Subsequently, after notice to all parties in interest, this court held a hearing on March 31-April 2, 1969 on the issue of price and the distributive or Step II provisions of the Plan; and on May 28, 1969 filed its Memorandum of Decision on the Issue of Price, 304 F. Supp. 793.

The court then believed, or at least hoped, that in a short time it would be feasible for it to pass definitively on all remaining issues, i. e., the distributive provisions of the Plan of Reorganization, as certified to this court by the I.C.C.; and that a remand of the Plan to the Commission might not be necessary. It was encouraged in this belief by the constructive opinion of the Commission's counsel that a remand to the Commission would not be required to overcome the objections of the administration claimants in Class A and Class B. These classes deal, respectively, with counsel fees, and with the trustees' certificates. Their treatment is hereinafter discussed. A more troublesome problem concerns the settlement and payment in cash of claims, up to the time of the consummation of the Plan, where that would be mutually beneficial to the claimant and to the estate. It is not unlikely that this problem could also have been resolved without a remand to the Commission, or by a very restricted remand limited to that matter.

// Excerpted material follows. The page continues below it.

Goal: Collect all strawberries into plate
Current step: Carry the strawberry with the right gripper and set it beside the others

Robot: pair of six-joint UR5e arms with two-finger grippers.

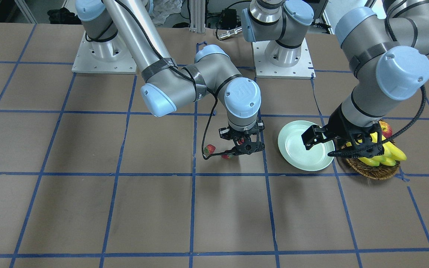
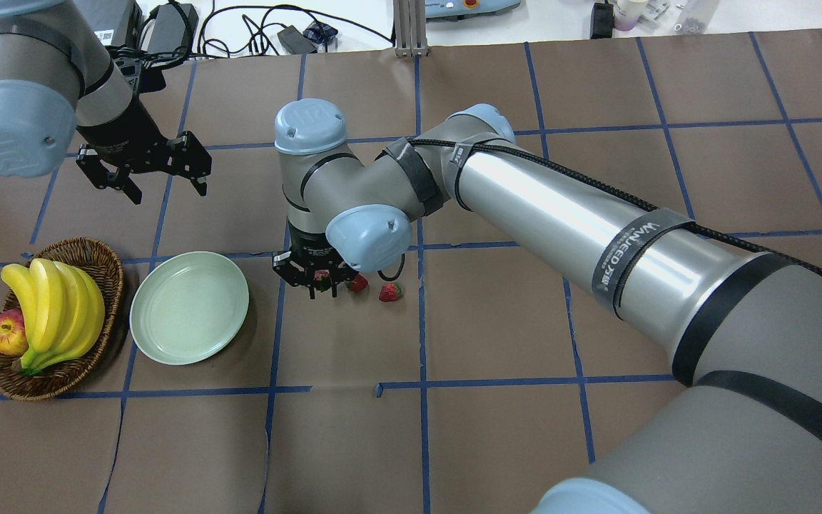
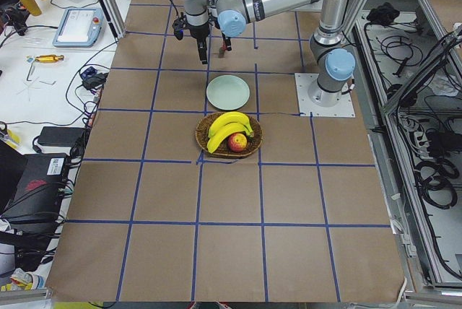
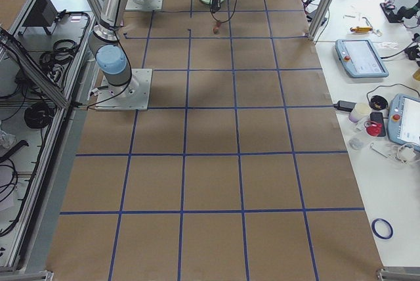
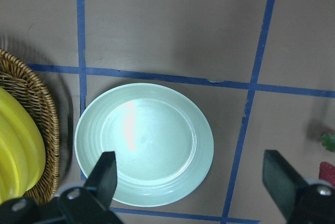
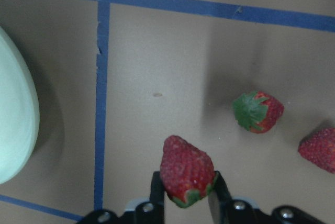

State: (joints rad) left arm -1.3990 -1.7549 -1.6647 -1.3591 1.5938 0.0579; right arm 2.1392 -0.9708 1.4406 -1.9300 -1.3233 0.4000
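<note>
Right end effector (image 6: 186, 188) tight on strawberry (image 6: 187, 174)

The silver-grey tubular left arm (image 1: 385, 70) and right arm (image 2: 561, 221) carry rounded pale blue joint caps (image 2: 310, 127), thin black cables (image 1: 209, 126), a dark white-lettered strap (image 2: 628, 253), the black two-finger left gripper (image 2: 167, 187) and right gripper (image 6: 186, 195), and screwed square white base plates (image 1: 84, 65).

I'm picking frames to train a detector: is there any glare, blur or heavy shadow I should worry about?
Left wrist view: a white glare patch sits on the plate, and the left end effector looks soft, out of focus. Right wrist view: the held strawberry is fairly sharp, and a soft shadow lies beside the loose strawberry. Front-facing view: broad, faint arm shadows fall on the table.
</note>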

A subsequent event of major impact, however, has altered this promising outlook and it now appears that it is necessary to remand the Plan and that it be held by the Commission in abeyance until the matter of price is determined with finality. The Three Judge Court in the Southern District of New York rendered its opinion on June 18, 1969, one judge dissenting in part, concerning the same issue of price dealt with by this Reorganization Court on May 28th; but that court approached the most important issues in a substantially different manner and reached a widely different result. The additional price to be paid by Penn Central, as fixed by this Reorganization Court, is approximately $29 million more than the Commission by its Fourth Supplemental Report ordered Penn Central to pay. The Three Judge Court's majority opinion, however, approved in substance the Commission's order although it directed the Commission to *1124 serve a proposed decree, which "among other things, shall reflect in dollar amounts the changes directed in this opinion". Pursuant thereto the Commission by its Fifth Supplemental Report and Order of July 10, 1969, service date July 11, 1969, 334 I.C.C. 528, purported to increase by $5.33 million the consideration to be paid by Penn Central. But erroneously included in this ostensible price increase is $3.38 million, which represents a debt due by Penn Central to New Haven for the latter's one-half interest in the excess income of the Grand Central Terminal properties for 1967 and 1968, and is not a part of the price to be paid by Penn Central for New Haven's assets. Since the Three Judge Court has not yet acted upon the Commission's Fifth Supplemental Report, it is not known whether it agrees with the position of this, the Reorganization Court, although its opinion reads as if it were in accord. Be that as it may, the increase in price ordered by the Commission's Fifth Supplemental Report is only $1.95 million; and, therefore, the present price differential between the Reorganization Court and the Commission is approximately $27 million.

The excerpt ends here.